The second measure recorded the number of “look events” per game, i.e., the number of times a participant selected a target. All things being equal, if participants are encountering more difficulties coordinating with each other, this will lead to them having to make more selections, i.e., expend more effort, to solve a set. A linear mixed model using the lme4 package showed that triads produced significantly more look events in the 5-min test phase than in the last 5 min of the training phase (b = 10.4, S.E. = 2.98, t = 3.5, p < 0.001). The model predicts 40 [95%CI: 36.2, 43.8] look events per game in the training phase, and 50.4 [95% CI: 45.5, 55.4] look events in the test phase.

4 Discussion

The results provide support for both hypotheses. The average sequence length at the end of the training phase suggests that the participants were solving the sets by communicating with each other, as opposed to solving via individual trial and error. During piloting, we observed participants attempting to solve the sequences without attempting to establish a communication system with each other – these triads almost never managed to solve sequences longer than length 2.

Moreover, the increased number of timeouts and look events in the test phase suggest that the manipulation disrupted participants’ coordination. A plausible explanation for this pattern is that many participants communicated differently with each partner. This was confirmed by the participants themselves. On debriefing, we asked participants about the communication system they had developed. Some participants explicitly stated that they noticed that their partners communicated differently (e.g., using different signals for the same actions, or communicated faster/slower), which they had attempted to accommodate.

Given that participants develop idiosyncratic signalling systems with each of their co-players simultaneously, it is clear that they demonstrate ability to discriminate and adapt dynamically to different participants at the same time during a single task. It is an open question how this form of audience design compares with how participants take each other’s perspective into account when they adapt their language to the interlocutor, e.g., when producing referring expressions (Fischer 2016; Yoon and Brown-Schmidt 2019; Healey and Mills 2006) or when associating expressions’ meanings with particular sequential positions in the unfolding interaction (Mills and Gregoromichelaki 2010; Gregoromichelaki et al. 2011; Mills 2014).

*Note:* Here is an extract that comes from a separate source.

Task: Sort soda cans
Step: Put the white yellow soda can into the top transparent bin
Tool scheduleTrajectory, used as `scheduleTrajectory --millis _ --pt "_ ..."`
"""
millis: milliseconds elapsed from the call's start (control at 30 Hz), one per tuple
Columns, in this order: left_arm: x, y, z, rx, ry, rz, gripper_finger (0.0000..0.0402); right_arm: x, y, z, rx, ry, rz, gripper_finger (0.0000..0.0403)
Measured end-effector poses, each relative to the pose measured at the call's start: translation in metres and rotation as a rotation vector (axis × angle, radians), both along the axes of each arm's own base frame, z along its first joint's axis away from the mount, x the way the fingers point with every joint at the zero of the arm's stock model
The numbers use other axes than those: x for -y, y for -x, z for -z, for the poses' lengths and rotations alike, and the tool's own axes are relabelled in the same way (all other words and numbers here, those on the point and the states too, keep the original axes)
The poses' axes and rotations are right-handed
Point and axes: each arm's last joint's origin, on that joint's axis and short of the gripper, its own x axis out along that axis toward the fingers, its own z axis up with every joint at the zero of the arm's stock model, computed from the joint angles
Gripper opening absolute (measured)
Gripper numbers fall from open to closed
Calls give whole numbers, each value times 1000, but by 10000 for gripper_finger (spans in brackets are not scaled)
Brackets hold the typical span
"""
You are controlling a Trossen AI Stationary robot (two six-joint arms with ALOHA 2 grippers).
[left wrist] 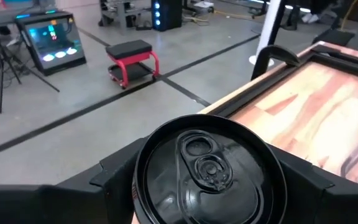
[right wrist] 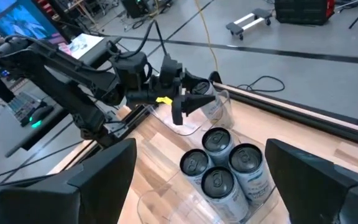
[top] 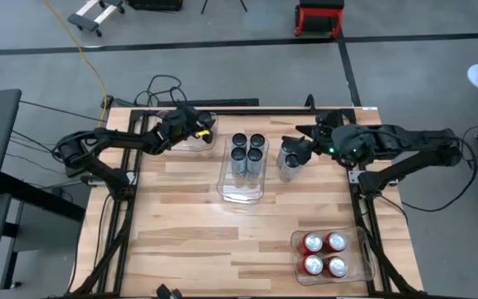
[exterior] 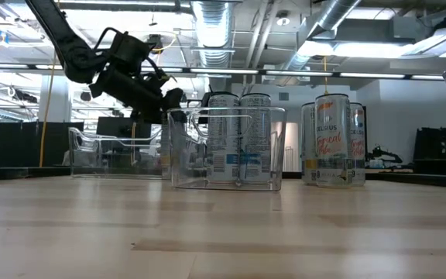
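My left gripper (top: 197,126) is at the table's far left, over a clear bin (top: 191,143), and is shut on a black soda can (left wrist: 209,171) whose dark top faces the wrist camera. In the low view the gripper (exterior: 165,99) stands just above the bin's rim (exterior: 114,133). Several silver-grey cans (top: 247,154) stand upright in the middle clear bin (top: 243,193). A few more pale cans (top: 289,158) stand loose on the table right of it. My right gripper (right wrist: 201,180) hovers open above those loose cans, touching nothing. My left gripper pinches the black can between its two fingers (left wrist: 107,174), one on each side of the can's wall just below the top rim (left wrist: 140,186). The fingers reach in nearly level from the table's left. The can stands upright in the hold; its lower part is hidden.
Several red cans (top: 324,253) fill a clear bin (top: 362,249) at the near right. The wooden table (top: 181,224) has bare room at the near left and centre. A black frame rail (top: 247,108) runs along the far edge.
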Motion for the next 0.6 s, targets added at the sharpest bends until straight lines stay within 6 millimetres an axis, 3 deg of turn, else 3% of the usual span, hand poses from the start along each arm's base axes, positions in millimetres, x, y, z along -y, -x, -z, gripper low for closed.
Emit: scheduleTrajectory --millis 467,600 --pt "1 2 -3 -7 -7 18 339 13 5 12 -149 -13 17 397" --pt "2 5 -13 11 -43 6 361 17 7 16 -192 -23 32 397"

These findings are subject to a couple of important caveats concerning the ecological validity of the experimental setup: First, the participants’ movements are severely constrained. The Oculus Go headsets only capture rotations around the x,y,z axes, but do not capture any change in location: throughout the experiment, the avatars are anchored at a fixed location. Second, the setup conflates “head gaze” and “eye gaze”, as participants’ head-movements are mapped onto their virtual eye-ball (see, e.g., Špakov et al. 2019).

Nonetheless, these findings suggest that the interactive signals that participants use to attract and direct another’s visual attention can be flexibly negotiated during an interaction. In addition, the restriction of movement to rotations around the x, y, z axes makes the findings all the more surprising, as they show that participants are still able to bootstrap a communication system within these quite severe constraints.

To conclude, these findings are of central importance for theories of Human-Computer Interaction. Research on dialogue has shown that in order for systems to converse naturalistically with humans, they must be able to dynamically adapt their vocabularies, ontologies, and emotional signals to their conversational partner during the interaction (Healey 2021; Mills et al. 2021; Larsson 2007; Cooper, forthcoming). The findings from the current experiment suggest that, in addition, technologies such as avatars, dialogue systems, as well as self-driving cars when communicating with pedestrians (Habibovic et al. 2018), need to be able to flexibly adapt their non-verbal and turn-taking signals to those of the user.